= Description of the task =
In the listing below, start your output at the line with "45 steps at" and end it after the line with "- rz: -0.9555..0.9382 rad", copying every line exactly.
━━━━━ Data to process
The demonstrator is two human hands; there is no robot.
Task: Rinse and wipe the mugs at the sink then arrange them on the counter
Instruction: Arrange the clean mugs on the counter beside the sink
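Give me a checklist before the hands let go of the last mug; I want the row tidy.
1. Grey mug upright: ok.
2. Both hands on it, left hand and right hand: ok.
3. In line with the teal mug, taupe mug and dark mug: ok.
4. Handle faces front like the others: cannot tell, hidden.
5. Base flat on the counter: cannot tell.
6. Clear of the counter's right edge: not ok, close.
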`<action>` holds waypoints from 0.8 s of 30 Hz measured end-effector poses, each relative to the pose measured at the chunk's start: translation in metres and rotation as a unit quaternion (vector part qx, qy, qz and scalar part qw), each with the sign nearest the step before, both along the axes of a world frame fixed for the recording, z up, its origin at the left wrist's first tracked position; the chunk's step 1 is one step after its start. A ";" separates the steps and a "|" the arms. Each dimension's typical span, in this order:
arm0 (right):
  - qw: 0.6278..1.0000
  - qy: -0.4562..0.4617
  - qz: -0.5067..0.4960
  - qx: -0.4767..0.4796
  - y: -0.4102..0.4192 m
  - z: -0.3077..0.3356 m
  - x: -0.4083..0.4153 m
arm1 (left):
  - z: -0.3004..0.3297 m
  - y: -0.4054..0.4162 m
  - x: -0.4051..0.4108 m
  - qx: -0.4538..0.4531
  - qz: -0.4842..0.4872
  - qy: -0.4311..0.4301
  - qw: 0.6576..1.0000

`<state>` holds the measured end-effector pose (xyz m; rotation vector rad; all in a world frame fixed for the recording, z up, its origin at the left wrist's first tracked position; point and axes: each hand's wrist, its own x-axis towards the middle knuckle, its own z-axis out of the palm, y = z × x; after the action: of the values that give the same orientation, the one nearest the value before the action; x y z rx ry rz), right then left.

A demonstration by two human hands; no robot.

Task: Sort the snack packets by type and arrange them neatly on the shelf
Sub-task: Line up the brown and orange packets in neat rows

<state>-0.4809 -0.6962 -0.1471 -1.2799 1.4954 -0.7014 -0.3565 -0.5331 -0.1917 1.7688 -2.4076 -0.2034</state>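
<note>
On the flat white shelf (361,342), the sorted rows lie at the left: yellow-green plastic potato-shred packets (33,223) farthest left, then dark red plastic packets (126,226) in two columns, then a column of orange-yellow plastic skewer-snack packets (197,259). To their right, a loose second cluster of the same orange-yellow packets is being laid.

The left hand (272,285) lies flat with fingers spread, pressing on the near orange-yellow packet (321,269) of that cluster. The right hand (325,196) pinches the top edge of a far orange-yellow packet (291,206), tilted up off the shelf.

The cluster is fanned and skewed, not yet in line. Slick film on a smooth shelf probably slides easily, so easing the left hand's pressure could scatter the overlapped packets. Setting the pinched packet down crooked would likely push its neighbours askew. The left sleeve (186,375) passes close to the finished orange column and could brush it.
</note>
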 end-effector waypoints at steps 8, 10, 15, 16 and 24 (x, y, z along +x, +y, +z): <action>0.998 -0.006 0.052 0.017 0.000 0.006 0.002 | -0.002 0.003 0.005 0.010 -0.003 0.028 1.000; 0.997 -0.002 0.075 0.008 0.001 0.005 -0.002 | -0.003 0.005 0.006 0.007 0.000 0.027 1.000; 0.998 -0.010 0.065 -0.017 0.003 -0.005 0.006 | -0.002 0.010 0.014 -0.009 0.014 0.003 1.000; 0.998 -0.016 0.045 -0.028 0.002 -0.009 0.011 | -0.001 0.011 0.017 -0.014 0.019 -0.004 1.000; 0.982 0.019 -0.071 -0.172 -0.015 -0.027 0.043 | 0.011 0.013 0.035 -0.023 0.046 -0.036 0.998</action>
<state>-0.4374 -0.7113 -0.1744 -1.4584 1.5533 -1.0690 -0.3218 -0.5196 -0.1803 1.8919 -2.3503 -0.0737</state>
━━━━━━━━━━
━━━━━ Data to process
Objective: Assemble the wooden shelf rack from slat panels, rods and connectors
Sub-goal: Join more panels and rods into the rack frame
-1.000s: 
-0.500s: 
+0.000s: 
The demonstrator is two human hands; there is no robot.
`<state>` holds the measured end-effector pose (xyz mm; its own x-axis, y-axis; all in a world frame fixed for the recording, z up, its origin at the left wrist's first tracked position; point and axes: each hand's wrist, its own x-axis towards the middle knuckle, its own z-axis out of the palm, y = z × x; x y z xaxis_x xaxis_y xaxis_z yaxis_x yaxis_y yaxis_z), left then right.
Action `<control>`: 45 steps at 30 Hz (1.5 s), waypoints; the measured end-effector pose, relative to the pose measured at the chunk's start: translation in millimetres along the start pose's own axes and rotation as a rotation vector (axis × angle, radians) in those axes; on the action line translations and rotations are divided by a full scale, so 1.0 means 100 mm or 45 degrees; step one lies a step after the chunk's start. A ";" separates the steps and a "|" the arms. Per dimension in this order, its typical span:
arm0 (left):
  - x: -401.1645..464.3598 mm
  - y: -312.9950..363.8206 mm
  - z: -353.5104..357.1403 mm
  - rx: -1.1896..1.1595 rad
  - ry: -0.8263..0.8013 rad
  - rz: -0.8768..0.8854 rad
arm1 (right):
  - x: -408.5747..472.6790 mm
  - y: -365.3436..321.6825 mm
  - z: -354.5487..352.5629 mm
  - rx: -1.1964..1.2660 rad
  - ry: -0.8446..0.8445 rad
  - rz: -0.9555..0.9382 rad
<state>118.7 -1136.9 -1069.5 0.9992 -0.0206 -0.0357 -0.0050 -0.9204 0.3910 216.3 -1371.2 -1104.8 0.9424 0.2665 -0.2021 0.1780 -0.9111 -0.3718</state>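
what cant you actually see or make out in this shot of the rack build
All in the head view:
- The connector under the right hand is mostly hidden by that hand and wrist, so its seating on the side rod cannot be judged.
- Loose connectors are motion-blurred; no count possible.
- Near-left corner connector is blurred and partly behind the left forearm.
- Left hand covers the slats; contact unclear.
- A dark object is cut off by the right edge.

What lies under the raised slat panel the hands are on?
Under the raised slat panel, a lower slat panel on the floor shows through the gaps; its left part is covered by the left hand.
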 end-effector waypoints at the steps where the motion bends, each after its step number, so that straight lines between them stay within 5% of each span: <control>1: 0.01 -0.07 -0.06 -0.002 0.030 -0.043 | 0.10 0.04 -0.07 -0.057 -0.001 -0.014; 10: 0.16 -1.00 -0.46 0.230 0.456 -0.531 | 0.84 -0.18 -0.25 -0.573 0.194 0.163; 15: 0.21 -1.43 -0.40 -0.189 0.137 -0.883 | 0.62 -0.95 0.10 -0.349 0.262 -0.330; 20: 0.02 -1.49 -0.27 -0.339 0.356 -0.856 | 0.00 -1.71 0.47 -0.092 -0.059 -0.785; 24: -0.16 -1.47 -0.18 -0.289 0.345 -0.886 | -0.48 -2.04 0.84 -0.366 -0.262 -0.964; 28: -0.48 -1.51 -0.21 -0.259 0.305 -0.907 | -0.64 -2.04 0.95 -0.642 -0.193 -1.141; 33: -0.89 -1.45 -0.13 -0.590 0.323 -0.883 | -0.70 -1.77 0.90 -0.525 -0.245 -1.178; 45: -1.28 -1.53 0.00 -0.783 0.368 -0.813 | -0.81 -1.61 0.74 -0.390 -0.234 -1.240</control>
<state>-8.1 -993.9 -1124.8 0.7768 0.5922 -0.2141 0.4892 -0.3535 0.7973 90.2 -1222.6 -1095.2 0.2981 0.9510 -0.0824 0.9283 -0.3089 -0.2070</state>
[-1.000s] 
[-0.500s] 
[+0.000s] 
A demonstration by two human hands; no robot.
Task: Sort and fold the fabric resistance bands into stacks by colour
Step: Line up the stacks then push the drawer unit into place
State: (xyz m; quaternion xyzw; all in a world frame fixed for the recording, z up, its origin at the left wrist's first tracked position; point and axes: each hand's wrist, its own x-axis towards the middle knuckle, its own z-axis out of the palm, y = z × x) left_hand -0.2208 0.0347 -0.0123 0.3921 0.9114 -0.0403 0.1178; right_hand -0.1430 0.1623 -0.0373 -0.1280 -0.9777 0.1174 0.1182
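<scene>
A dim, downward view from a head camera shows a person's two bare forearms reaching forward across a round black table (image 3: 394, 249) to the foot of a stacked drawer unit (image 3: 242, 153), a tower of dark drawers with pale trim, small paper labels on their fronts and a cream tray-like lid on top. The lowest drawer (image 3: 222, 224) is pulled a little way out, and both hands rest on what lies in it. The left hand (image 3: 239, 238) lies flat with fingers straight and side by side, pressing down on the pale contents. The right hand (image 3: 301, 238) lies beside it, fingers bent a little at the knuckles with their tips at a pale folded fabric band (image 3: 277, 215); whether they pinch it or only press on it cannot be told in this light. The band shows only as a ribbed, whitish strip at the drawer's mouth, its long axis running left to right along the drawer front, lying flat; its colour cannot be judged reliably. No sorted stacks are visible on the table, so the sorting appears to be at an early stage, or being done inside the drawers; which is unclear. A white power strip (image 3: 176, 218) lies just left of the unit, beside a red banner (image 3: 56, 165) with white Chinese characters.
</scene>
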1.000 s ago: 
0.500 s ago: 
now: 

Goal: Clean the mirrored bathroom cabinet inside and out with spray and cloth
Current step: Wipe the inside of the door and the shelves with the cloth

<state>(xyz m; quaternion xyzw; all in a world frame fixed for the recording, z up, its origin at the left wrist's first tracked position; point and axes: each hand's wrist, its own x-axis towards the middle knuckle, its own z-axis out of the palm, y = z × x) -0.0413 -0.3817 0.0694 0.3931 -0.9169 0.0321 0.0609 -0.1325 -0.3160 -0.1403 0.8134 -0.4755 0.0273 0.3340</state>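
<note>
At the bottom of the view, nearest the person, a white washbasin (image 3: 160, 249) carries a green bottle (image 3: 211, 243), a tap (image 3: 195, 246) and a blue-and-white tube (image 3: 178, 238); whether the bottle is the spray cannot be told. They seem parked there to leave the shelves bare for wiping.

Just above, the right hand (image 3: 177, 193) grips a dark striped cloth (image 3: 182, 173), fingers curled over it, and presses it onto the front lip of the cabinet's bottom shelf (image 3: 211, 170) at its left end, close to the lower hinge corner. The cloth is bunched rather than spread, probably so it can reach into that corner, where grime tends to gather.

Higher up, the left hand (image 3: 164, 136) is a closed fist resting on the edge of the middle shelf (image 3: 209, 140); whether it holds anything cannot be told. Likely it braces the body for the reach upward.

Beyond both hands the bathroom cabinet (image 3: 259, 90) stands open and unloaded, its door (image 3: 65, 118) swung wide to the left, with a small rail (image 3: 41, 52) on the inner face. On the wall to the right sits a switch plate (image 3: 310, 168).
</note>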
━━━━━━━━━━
= Exercise solution =
Action `<control>`: 45 steps at 30 Hz (1.5 s), waypoints; the measured end-effector pose, relative to the pose measured at the chunk's start: translation in millimetres along the start pose's own axes and rotation as a rotation vector (axis × angle, radians) in those axes; on the action line translations and rotations are divided by a full scale, so 1.0 means 100 mm or 45 degrees; step one lies a step after the chunk's start. A ";" separates the steps and a "|" the arms. Per dimension in this order, its typical span:
arm0 (left):
  - x: -401.1645..464.3598 mm
  - y: -312.9950..363.8206 mm
  - z: -353.5104..357.1403 mm
  - rx: -1.1896..1.1595 rad
  - ry: -0.8263..0.8013 rad
  - rz: -0.8768..0.8854 rad
arm1 (right):
  - x: -408.5747..472.6790 mm
  - y: -365.3436..321.6825 mm
  - z: -354.5487..352.5629 mm
  - rx: -1.1964..1.2660 rad
  - ry: -0.8446..0.8445 rad
  - rz: -0.9555..0.9382 rad

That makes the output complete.